A veces no lo consigo.
Leo, escucho atenta y envidio con una sonrisa a aquellas personas que aman la grandeza de ese milagro. Últimamente en algunos lugares casi en extinción.
¿Cómo uno puede estar reñido con ella?
Que estupidez. Pero lo cierto es que la lluvia me entristece. Me nubla la razón como si de una niebla blanca y espesa se tratara.
Recuerdo cuando era jovencita vivir en pueblos de interior donde algunas tardes se volvían oscuras de repente y al doblar una esquina la vida parecía detenerse. El instinto te ordenaba no moverte o hacerlo con precaución.
El cerebro no asimilaba que los ojos se hubieran quedado en blanco de repente. Y sin explicación alguna parecía que el aire dejara de existir y abrías la boca intentando respirar.
La niebla espesa tiene un olor especial, entre humo y humedad. Parpadeas al compás del latir de tu corazón y te dices a ti mismo que avances despacio o simplemente dejes pasar esa bruma que se desliza sinuosamente por el contorno de tu cuerpo, poseyéndote sin permiso, con la sensación ambigua de un placer prohibido.
La lluvia no tiene el mismo sentido ambiguo.

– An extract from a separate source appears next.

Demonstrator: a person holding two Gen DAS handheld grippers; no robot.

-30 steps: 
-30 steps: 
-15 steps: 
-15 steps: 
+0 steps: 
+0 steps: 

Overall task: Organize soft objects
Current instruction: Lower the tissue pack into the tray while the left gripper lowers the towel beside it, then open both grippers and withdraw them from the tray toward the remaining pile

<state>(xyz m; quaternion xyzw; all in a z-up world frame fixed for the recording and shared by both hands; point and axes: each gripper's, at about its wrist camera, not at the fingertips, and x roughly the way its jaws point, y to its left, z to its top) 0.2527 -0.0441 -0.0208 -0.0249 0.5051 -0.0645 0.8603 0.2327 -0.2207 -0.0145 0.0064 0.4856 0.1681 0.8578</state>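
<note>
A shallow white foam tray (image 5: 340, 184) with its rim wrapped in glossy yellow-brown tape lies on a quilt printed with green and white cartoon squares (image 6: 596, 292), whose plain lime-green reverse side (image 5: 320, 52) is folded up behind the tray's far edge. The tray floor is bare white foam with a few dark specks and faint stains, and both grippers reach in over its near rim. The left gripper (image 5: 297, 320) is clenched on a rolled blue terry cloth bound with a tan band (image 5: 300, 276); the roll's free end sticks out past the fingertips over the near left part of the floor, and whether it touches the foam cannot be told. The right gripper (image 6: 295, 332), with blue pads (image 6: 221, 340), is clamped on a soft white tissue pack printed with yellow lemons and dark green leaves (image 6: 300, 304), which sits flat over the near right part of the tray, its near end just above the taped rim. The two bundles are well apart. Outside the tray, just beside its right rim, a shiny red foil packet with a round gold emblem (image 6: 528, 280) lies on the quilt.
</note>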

La lluvia te cala hasta los huesos sin mojarte, sin salir de casa. La lluvia te atrapa sin darte cuenta, te humedece el juicio y apenas logras encontrar ningún hueco donde guarecerte.

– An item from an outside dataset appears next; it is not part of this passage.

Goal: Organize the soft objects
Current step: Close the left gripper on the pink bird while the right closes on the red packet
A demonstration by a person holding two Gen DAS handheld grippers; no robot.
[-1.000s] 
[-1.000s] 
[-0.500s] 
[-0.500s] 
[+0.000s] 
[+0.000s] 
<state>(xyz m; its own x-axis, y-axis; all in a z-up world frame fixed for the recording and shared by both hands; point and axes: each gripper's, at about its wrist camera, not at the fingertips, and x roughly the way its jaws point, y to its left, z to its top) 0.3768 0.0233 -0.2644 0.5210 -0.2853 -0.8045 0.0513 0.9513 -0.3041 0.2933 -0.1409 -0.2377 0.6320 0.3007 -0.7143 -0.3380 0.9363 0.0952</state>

Mi lluvia se parte en dos mitades.
La lluvia de noche me oprime el corazón. Oscurece el ánimo.
Entorpece la vida. Parece no tener fin.
Muchas de esas noches no logro dormir pensando en los que trabajan, en los que viven en la calle, en los perros abandonados en las terrazas, en el asfalto resbaladizo, en las sirenas de las ambulancias. Ni si quiera el calor de las sábanas pueden guarecerme de la sensación fría de la intemperie, de la soledad, del desazón. Se pega a tu cuerpo, enmaraña tu piel en caóticos y helados pensamientos. Al final, siempre logras dormirte con la triste sensación de ser convicto del tiempo.

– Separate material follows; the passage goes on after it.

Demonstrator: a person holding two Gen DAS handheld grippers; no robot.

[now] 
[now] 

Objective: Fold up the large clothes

Es más fácil y llevadera la lluvia de día.
Y de a poco descubro armas para combatirla.
Un buen día me compré unas botas de agua estampadas.
Recuerdo lo que odiaba de enana esas amorfas cosas negras que sobresalían de mis piernas y semejaban seres deformes que andaban solos. Que crujían al caminar y que parecían estar creados para trastabillar y hacerte sudar.
El recuerdo de ese caucho horrible hizo que dudara unos instantes y al ver la sonrisa brujil de la dependienta tendiéndome la bota para probármela casi arranco a correr.
Ahora, salgo a la calle como quien se esconde tras unas enormes negras gafas de sol y parece inmune al mundo. Yo, mi mini Yo y mis botas estampadas, de pronto se hicieron a la lluvia como un niño que busca los charcos más hondos. Dicen que lo que te quedó en el tintero por hacer, a veces, la mente o el cuerpo te lo imploran de mayor. No sé.
Ahí voy yo mentiéndome en todos los mini lagos de la ciudad. Sin conciencia. Descubriéndome. Dejando que la lluvia a veces me golpee la piel y me haga surcos nuevos donde dejar mejores huellas. Donde las gotas no parezcan lagrimas sino espejos diminutos reflejando sonrisas.
Y deseo que la noche devenga clara y limpia de agua.